**Input for this task:**
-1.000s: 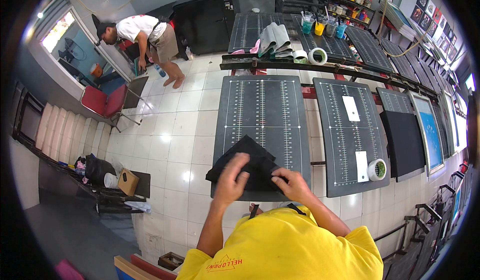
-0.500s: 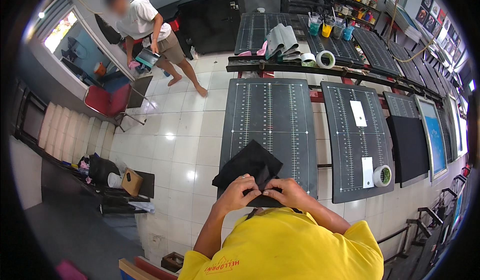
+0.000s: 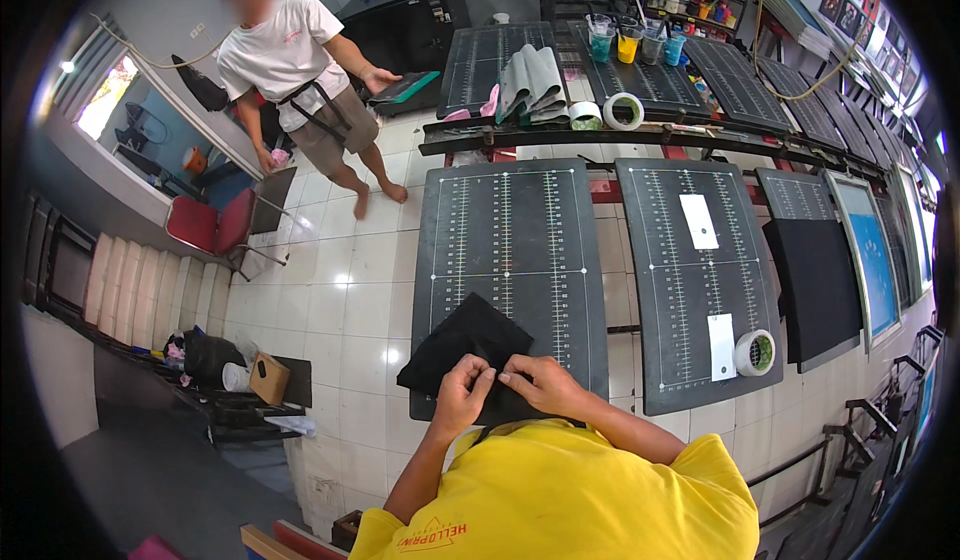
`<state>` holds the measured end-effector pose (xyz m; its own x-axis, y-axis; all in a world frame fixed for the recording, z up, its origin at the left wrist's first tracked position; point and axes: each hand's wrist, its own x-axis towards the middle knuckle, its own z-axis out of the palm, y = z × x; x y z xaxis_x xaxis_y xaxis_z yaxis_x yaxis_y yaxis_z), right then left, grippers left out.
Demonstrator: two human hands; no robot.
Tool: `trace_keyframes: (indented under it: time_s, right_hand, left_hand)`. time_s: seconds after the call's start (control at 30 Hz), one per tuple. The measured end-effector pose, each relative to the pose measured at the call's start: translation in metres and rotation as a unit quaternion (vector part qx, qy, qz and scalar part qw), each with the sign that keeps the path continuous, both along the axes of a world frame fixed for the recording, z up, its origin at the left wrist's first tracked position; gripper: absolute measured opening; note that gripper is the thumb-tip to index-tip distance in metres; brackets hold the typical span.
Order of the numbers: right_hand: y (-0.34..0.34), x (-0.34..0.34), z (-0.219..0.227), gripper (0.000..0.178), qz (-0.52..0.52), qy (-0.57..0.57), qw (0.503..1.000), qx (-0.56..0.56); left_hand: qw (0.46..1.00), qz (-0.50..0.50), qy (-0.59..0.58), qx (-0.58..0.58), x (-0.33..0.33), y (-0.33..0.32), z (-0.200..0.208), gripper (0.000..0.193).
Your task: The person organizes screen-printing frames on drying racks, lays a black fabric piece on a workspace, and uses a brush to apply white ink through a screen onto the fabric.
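A black piece of folded fabric (image 3: 462, 340) lies aslant over the near left part of a dark printing board (image 3: 540, 230) marked with white rulers. At its near edge my left hand (image 3: 460, 392) pinches the fabric between thumb and fingers. Close beside it, my right hand (image 3: 542, 384) is closed on the same fabric, thumb and forefinger together. The two hands' fingertips almost meet. Folds and the hands hide the part of the fabric being gripped.
Right of me a second ruled board (image 3: 700, 290) carries white cards (image 3: 721, 348) and a tape roll (image 3: 754, 353). Beyond a dark rail stand cups of coloured ink (image 3: 627, 44). At the far left a person (image 3: 295, 70) holds a flat dark-green-edged thing (image 3: 404, 89). A red chair (image 3: 212, 222) stands nearby.
My hands stay on the fabric, the right hand's fingers slightly raised. The person at the far left has come nearer and now holds the flat thing out to the right. My view has shifted a little.
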<state>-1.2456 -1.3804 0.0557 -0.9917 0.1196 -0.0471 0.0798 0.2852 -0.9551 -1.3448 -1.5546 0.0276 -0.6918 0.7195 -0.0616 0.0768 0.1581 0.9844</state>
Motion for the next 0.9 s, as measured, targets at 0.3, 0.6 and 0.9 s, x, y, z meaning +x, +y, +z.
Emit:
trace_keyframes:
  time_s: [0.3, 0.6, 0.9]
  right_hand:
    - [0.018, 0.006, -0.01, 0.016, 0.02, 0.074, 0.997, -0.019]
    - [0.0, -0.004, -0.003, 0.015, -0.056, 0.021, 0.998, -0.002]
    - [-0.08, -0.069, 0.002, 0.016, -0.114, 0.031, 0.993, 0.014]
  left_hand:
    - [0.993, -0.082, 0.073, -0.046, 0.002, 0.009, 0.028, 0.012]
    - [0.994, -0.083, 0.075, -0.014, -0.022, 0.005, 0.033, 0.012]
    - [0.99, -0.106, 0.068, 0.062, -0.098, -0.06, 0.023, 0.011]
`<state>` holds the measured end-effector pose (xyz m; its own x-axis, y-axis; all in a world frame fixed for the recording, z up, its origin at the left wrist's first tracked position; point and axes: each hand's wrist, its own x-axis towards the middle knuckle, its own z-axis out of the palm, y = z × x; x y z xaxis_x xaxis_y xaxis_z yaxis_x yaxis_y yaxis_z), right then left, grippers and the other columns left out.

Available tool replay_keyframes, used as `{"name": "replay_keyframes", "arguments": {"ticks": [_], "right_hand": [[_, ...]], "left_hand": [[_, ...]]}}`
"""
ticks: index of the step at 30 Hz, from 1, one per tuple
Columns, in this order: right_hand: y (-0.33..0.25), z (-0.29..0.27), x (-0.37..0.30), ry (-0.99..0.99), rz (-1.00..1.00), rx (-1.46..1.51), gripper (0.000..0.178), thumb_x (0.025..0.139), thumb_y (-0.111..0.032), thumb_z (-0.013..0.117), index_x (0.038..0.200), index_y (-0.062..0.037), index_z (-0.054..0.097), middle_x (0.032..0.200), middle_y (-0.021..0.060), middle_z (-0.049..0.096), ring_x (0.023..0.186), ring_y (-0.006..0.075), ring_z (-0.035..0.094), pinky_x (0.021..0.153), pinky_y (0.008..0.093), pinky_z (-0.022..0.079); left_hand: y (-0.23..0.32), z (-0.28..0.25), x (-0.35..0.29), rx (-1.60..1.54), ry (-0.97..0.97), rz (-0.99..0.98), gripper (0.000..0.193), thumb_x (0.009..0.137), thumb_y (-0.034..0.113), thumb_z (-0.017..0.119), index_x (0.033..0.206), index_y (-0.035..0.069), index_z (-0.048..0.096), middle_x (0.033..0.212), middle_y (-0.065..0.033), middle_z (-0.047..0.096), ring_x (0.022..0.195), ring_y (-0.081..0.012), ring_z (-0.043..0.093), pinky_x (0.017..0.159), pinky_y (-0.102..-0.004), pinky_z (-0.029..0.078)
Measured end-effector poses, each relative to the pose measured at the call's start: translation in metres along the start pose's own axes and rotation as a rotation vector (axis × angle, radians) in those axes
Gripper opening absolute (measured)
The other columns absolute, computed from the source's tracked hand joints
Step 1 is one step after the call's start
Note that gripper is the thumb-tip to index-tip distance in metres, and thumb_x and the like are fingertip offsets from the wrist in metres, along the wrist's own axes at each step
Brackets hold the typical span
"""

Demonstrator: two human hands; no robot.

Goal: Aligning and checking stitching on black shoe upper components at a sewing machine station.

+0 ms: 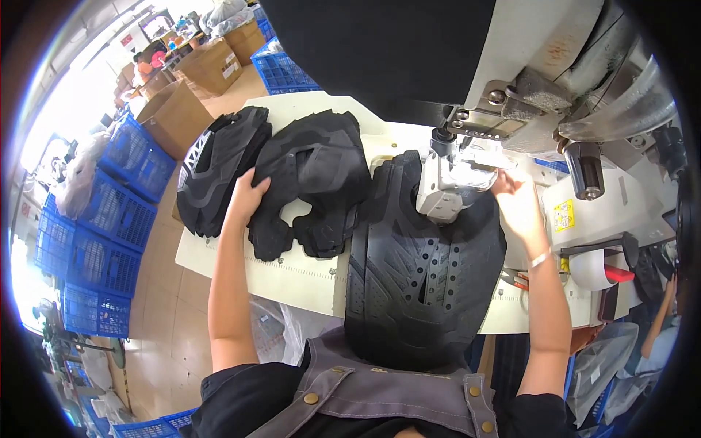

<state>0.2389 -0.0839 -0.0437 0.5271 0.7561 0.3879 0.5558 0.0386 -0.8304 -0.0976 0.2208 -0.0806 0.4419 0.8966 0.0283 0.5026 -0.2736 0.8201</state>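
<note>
A large black molded padded panel [409, 292] with rows of holes lies under the head of a sewing machine [442, 186], its near end against my apron. My right hand [517, 201] is beside the lit needle area, at the panel's far right edge; glare and the machine partly hide its fingers. To the left lies a stack of black molded pieces [226, 168], next to another black molded panel [328, 160] with a cut-out. My left hand [250, 196] is where these two meet, its fingers bent and closed at the edge of the cut-out panel.
A pale machine table [307, 281] carries the pieces. Scissors with orange handles [517, 279] and a white roll [590, 270] lie at right. Blue crates [109, 219] and cardboard boxes [208, 67] stand on the floor at left. Another person's arm [663, 314] shows at far right.
</note>
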Motion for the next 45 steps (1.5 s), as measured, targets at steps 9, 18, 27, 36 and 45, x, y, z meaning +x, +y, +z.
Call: {"name": "replay_keyframes", "arguments": {"ticks": [9,18,27,36,45], "right_hand": [[-0.005,-0.019,-0.094,-0.047,0.148,-0.505,0.051,0.068,-0.025,0.070,0.106,0.0045,0.053,0.100,0.0174,0.054,0.094,0.0318,0.052,0.084,0.0363,0.041],[-0.010,-0.007,-0.101,0.182,0.363,-0.193,0.033,0.073,-0.003,0.066,0.104,-0.0004,0.055,0.083,0.0058,0.053,0.072,0.0112,0.051,0.066,0.0219,0.043],[-0.035,0.007,-0.102,0.480,0.192,0.729,0.038,0.079,0.001,0.056,0.116,0.0030,0.046,0.099,0.0046,0.055,0.092,0.0105,0.049,0.077,0.0233,0.042],[-0.059,0.011,-0.118,0.395,0.364,0.824,0.033,0.080,-0.001,0.053,0.112,0.0050,0.046,0.102,0.0155,0.057,0.088,0.0229,0.060,0.077,0.0337,0.050],[-0.075,0.005,-0.080,0.254,0.494,0.941,0.026,0.081,-0.004,0.047,0.104,0.0084,0.049,0.087,0.0227,0.061,0.072,0.0286,0.064,0.060,0.0353,0.055]], "left_hand": [[0.075,0.064,-0.069,0.655,0.347,0.659,0.056,0.075,0.022,0.064,0.121,0.000,0.042,0.109,-0.0193,0.050,0.105,-0.0328,0.046,0.087,-0.0403,0.038],[0.105,0.107,-0.098,0.295,-0.304,0.556,0.072,0.058,0.038,0.076,0.113,-0.001,0.050,0.090,-0.0102,0.050,0.078,-0.0215,0.049,0.074,-0.0319,0.042],[0.110,0.106,-0.092,0.379,-0.376,0.513,0.041,0.061,0.029,0.075,0.074,0.001,0.049,0.077,-0.0104,0.048,0.076,-0.0219,0.051,0.066,-0.0318,0.041],[0.141,0.101,-0.134,-1.293,-0.492,-0.205,0.037,0.084,0.013,0.057,0.115,-0.002,0.044,0.103,-0.0067,0.056,0.093,-0.0126,0.055,0.083,-0.0270,0.044],[0.164,0.079,-0.151,-1.212,-0.678,-0.159,0.029,0.084,0.010,0.051,0.111,-0.003,0.048,0.100,-0.0066,0.057,0.091,-0.0130,0.055,0.080,-0.0269,0.044]]}}
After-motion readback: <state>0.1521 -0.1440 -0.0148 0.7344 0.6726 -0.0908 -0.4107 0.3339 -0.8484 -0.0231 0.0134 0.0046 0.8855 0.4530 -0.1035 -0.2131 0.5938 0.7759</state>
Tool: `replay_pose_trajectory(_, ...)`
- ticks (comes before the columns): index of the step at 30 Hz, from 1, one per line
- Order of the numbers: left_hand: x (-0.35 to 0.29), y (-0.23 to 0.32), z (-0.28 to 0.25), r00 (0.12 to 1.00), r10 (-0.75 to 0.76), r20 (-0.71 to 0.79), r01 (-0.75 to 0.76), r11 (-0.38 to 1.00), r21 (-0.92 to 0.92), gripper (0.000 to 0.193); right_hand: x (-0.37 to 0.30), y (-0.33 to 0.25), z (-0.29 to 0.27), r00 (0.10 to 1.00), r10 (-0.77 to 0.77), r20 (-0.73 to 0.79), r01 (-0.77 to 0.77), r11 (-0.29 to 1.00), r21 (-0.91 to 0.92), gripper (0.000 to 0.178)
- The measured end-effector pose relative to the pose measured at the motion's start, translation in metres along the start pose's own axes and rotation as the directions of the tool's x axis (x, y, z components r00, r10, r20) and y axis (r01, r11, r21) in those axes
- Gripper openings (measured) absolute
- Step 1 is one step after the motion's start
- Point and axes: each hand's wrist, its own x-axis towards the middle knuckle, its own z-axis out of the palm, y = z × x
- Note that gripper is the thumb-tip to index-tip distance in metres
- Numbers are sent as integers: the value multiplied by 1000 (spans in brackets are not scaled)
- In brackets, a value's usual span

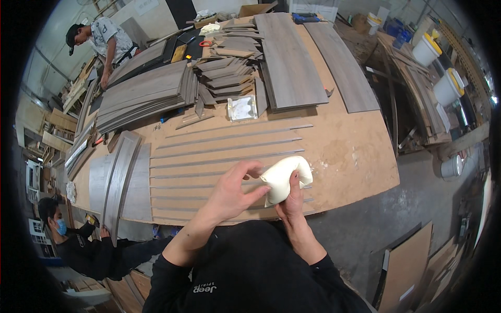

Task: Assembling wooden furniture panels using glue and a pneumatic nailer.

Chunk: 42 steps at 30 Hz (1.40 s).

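My right hand [293,203] grips a soft, plump cream-coloured pouch [281,177] from below, its thumb pressed up along the side. The pouch is bent over at its right end. My left hand [231,192] is at the pouch's left end, with thumb and fingers apart; the thumb tip is at its lower left edge, and I cannot tell if it touches. Beneath my hands, several thin grey strips [224,154] lie in spaced, roughly parallel rows across the brown worktable [355,161]. My forearms and the pouch hide parts of the nearer strips.
Stacked grey wood-look panels [143,96] and long boards [292,62] fill the far side, with a small clear bag [242,108] between. A masked person [78,245] at the left holds a curved panel [121,177]. Another person [112,44] stands far left. White buckets [449,88] stand right.
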Motion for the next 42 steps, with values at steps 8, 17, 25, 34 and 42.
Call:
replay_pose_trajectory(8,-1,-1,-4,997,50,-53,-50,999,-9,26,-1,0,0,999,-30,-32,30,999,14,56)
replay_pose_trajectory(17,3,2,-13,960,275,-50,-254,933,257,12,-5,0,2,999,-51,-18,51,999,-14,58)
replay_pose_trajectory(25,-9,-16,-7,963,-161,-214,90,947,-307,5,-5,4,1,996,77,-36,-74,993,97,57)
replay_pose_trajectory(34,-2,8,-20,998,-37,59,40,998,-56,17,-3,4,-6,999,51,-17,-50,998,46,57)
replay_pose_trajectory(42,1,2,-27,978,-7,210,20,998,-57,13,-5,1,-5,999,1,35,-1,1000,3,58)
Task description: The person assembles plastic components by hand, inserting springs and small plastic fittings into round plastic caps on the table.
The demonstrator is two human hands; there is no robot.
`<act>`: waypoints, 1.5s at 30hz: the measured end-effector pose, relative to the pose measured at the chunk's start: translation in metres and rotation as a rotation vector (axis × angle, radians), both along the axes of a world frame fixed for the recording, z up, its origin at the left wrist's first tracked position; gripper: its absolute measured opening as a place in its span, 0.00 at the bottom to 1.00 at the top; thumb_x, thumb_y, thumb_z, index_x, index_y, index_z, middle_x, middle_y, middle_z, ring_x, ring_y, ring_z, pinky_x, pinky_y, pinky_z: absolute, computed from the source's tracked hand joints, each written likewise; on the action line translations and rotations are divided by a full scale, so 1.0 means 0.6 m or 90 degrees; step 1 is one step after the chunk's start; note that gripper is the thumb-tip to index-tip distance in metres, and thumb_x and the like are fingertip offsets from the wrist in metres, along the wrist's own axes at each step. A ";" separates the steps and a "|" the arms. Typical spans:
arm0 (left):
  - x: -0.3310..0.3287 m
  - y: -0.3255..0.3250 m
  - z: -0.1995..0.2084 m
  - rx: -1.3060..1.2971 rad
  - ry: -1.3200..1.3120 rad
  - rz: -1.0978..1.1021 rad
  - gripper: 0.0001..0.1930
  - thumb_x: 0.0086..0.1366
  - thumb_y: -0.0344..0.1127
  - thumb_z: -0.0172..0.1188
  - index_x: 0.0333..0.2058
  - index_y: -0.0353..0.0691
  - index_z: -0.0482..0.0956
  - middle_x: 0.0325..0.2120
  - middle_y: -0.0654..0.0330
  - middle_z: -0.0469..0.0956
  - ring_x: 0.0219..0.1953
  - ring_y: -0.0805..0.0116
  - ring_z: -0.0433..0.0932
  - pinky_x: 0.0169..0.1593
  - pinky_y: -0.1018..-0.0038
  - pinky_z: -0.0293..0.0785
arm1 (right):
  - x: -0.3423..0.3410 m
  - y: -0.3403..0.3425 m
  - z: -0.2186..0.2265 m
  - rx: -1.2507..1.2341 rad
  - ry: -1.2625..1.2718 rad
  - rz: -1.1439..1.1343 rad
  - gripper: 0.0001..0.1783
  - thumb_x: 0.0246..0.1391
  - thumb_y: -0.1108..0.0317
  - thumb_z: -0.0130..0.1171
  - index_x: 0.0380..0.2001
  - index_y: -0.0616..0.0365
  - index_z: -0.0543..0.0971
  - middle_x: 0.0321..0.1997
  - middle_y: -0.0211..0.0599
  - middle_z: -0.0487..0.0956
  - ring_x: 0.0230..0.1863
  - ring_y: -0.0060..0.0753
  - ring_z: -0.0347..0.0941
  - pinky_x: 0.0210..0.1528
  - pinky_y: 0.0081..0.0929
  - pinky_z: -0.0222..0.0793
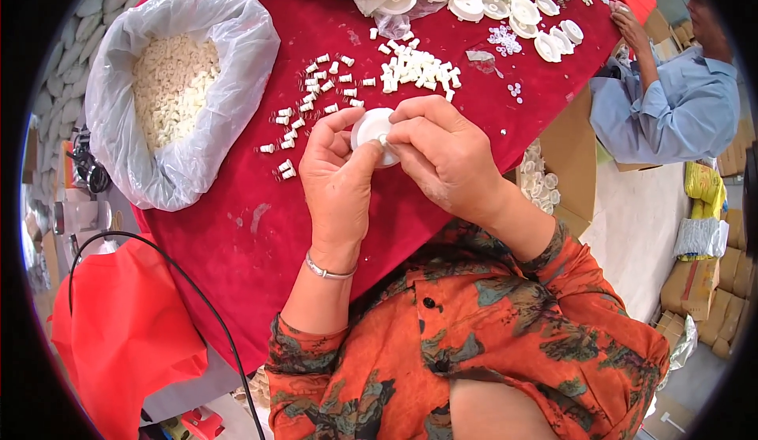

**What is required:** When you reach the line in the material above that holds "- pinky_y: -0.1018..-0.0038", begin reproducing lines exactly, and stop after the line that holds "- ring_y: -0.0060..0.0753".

**Written response:**
  - pinky_y: -0.1018..-0.0038
  - pinky_z: -0.0293..0.0785
arm1 (right):
  - x: -0.3423..0.3410 m
  - y: -0.3403..0.3425 m
  - z: -0.2186..0.2265 m
  - rx: -1.2507..1.2341 rad
  - ry: -1.2625..1.2718 rad
  - rz: -1.1439..1.1343 rad
  - gripper: 0.0001..0.1783
  - thumb_x: 0.0246..0.1391
  - thumb_y: -0.1108..0.0317
  - thumb_z: -0.0130..0.1171
  - index_x: 0.0380..0.2001
  - index_y: -0.0616..0.0365
  - index_z: -0.0543..0.0971
  - middle_x: 0.0321..0.1997
  - middle_y: -0.0211..0.0599
  - middle_z: -0.0487..0.0956
  - ring_x: 0.0230..0.1863
  - ring_y: -0.0060..0.0753

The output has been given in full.